Больше чем просто дом (сборник). Френсис Скотт Фицджеральд
стук и принял записку для Петрокобеско; тот прочел, воскликнул «пфуй!» и передал ее Эмили.
– Кареты, видите ли, не нашлось, – с надрывом провозгласил он по-французски. – Все кареты уничтожены, осталась одна, да и та в музее. Ладно, поеду верхом.
– Нет, – отрезала Эмили.
– Да, да, да! – вскричал он. – Кому какое дело, как я поеду?
– К чему такие сцены, Туту?
– Сцены! – взорвался он. – Сцены!
Эмили повернулась к Олив:
– Вы приехали на автомобиле?
– Да.
– На большом, престижном?
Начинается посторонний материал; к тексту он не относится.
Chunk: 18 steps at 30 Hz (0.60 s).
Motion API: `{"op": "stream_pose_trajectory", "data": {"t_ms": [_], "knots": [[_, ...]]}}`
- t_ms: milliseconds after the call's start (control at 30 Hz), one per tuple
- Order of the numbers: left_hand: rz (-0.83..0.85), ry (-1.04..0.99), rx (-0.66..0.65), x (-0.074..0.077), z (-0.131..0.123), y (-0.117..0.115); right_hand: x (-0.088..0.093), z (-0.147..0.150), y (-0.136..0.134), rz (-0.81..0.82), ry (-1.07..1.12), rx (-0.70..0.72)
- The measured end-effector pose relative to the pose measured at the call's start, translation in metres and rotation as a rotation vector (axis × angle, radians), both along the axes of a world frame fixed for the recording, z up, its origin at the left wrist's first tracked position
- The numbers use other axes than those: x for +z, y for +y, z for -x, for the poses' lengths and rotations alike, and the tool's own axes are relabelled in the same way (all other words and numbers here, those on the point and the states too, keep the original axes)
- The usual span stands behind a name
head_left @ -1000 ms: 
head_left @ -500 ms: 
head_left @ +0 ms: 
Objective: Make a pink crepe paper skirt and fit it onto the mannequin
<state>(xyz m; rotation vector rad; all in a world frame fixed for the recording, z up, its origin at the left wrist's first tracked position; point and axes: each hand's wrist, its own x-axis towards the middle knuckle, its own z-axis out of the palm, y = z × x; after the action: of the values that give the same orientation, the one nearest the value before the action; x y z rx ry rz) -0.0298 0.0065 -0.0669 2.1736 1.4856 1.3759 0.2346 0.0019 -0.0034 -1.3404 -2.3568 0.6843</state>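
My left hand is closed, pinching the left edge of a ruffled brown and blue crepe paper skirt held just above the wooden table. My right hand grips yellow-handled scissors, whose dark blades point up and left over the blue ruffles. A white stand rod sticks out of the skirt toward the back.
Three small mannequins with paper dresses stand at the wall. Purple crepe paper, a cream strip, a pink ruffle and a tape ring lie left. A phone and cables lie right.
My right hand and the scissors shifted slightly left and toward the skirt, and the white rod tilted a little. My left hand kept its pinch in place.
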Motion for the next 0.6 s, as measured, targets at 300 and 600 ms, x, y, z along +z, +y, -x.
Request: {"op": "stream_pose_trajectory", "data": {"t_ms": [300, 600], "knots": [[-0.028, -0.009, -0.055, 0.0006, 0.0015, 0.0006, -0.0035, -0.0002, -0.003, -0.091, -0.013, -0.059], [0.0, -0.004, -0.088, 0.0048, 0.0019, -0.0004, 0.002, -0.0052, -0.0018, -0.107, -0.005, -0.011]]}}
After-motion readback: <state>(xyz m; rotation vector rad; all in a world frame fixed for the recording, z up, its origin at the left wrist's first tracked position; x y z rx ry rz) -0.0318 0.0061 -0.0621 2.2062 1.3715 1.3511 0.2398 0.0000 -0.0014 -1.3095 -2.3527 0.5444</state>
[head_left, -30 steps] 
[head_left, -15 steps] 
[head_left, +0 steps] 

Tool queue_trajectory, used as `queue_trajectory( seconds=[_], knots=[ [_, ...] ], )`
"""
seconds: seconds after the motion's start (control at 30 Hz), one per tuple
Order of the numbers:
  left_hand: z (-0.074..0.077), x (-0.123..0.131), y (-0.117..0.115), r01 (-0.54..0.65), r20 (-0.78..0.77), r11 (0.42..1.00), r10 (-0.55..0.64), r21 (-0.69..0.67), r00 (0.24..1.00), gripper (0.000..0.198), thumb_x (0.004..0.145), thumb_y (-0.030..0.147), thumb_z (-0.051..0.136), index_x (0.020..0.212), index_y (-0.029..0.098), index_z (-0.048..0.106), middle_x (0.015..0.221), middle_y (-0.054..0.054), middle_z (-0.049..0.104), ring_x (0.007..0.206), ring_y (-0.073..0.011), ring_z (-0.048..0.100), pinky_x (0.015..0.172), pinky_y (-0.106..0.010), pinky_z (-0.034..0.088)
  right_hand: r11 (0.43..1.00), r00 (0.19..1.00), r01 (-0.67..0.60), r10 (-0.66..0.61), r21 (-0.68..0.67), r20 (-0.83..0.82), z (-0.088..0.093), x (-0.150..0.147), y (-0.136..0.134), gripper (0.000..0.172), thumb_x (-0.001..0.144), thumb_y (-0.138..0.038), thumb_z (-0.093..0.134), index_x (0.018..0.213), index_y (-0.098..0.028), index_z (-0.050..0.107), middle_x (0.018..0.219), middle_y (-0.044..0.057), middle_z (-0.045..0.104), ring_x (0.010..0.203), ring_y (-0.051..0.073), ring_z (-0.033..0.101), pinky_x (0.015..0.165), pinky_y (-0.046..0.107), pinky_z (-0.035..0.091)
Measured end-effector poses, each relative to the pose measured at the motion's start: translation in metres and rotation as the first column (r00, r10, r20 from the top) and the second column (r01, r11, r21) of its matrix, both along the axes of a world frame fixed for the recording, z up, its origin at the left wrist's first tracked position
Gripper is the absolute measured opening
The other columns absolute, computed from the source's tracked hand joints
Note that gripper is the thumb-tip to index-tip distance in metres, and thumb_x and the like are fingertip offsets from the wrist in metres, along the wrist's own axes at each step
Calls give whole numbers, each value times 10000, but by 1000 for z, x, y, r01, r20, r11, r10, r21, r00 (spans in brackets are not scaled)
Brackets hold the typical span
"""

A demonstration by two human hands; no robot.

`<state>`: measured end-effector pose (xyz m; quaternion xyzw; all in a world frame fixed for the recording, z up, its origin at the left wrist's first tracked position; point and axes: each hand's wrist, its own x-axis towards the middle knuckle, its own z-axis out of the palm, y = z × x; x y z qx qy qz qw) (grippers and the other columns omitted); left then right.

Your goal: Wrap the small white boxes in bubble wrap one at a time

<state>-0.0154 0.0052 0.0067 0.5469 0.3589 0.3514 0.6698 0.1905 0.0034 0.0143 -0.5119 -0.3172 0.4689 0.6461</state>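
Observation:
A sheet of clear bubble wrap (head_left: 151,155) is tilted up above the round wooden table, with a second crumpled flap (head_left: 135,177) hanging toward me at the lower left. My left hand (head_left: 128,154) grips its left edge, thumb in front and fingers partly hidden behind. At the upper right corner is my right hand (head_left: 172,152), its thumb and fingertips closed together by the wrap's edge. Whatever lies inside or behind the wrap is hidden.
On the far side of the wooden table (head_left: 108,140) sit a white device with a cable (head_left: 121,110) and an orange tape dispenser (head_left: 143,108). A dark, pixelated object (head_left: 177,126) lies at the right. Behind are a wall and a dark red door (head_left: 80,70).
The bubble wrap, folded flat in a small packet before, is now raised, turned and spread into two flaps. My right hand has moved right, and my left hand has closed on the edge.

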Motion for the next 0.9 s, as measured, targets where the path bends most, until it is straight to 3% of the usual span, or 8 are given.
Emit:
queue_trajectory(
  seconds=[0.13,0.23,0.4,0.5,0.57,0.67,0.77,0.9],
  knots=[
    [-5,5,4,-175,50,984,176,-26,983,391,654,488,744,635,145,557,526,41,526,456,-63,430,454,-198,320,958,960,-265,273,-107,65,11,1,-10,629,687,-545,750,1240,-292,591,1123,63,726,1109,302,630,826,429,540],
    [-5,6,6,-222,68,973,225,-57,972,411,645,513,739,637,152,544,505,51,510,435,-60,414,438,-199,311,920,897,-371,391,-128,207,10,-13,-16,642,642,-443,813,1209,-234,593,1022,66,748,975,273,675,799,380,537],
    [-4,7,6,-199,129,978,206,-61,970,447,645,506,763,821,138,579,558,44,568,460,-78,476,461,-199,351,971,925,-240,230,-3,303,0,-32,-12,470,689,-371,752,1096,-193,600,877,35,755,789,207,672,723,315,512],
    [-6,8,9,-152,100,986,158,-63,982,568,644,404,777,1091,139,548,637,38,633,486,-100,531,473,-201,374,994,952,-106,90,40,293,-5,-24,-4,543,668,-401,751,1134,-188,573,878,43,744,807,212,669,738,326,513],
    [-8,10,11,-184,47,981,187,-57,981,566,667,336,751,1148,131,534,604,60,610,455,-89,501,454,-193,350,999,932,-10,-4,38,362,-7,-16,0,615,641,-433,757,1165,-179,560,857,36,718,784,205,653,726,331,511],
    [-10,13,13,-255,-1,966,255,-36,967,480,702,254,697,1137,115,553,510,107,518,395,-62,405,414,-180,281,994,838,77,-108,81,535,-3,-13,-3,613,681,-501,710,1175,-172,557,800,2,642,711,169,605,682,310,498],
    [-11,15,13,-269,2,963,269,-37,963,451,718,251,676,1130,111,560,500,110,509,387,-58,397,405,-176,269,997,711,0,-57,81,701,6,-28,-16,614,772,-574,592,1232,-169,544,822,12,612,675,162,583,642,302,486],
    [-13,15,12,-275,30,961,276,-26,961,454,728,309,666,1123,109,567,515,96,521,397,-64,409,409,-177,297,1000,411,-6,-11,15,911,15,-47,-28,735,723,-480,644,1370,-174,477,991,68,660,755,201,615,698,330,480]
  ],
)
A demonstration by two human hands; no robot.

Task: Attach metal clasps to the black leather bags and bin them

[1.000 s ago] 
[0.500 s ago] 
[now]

С задней дверью?
– Да.
– Вот видишь, – сказала Эмили принцу. – Нарисовать на боку герб – и все дела.
– Постойте, – не выдержал Бреворт. – Машина принадлежит будапештскому отелю.
Эмили пропустила это мимо ушей.
– Жаньерка отлично справится, – задумчиво продолжила она.
Тут их прервали еще раз. Унылый оборванец, сидевший в углу, внезапно вскочил, порываясь броситься к двери, однако сосед замахнулся револьвером и огрел его рукояткой по голове. Первый пошатнулся и неминуемо рухнул бы на пол, однако был взят в охапку и возвращен на стул, где и остался сидеть в коматозном состоянии, роняя со лба тягучие капли крови.
– Мерзкий бюргер! Мерзкий, грязный шпион! – стиснув зубы, бросил Петрокобеско.
– А вот этого не надо, – резко оборвала его Эмили.
– Тогда почему до сих пор нет вестей? – прокричал он. – Или мы должны всю жизнь торчать в этом свинарнике?
Не обращая на него внимания, Эмили повернулась к Олив и завела светскую беседу о Нью-Йорке. Приносит ли заметные результаты сухой закон? Что нового в театрах?
Отвечая на ее вопросы, Олив пыталась привлечь внимание Бреворта. Чем раньше обозначить цель их приезда, тем скорее они смогут увезти отсюда Эмили.
– Можно тебя на пару слов, Эмили? – без обиняков потребовал Бреворт.
– А что такое? В настоящее время у нас нет другой комнаты.
Петрокобеско взволнованно обсуждал что-то с юношей в накидке, и Бреворт, воспользовавшись этим, торопливо заговорил, понизив голос:
– Эмили, твой отец стареет; ты нужна ему дома. Он просит тебя оставить эту безумную жизнь и вернуться в Америку. Сам он приехать не может, потому и обратился к нам – другие знают тебя не настолько близко, чтобы…
Она рассмеялась:
– Хочешь сказать – чтобы догадаться, на какие гнусности я способна?
– Вовсе нет, – поспешно вмешалась Олив. – Чтобы проявить о тебе заботу. Не могу передать, насколько мучительно нам видеть твои скитания.
– Но мы больше не скитаемся, – возразила Эмили. – Здесь родина Туту.
– Где твоя гордость, Эмили? – не выдержала Олив. – Известно ли тебе, что о той парижской истории трубили все газеты? Как по-твоему, что должны думать люди в Америке?
– Эта парижская история была просто возмутительна. – Эмили полыхнула синими глазами. – Кое-кто непременно поплатится за эту парижскую историю.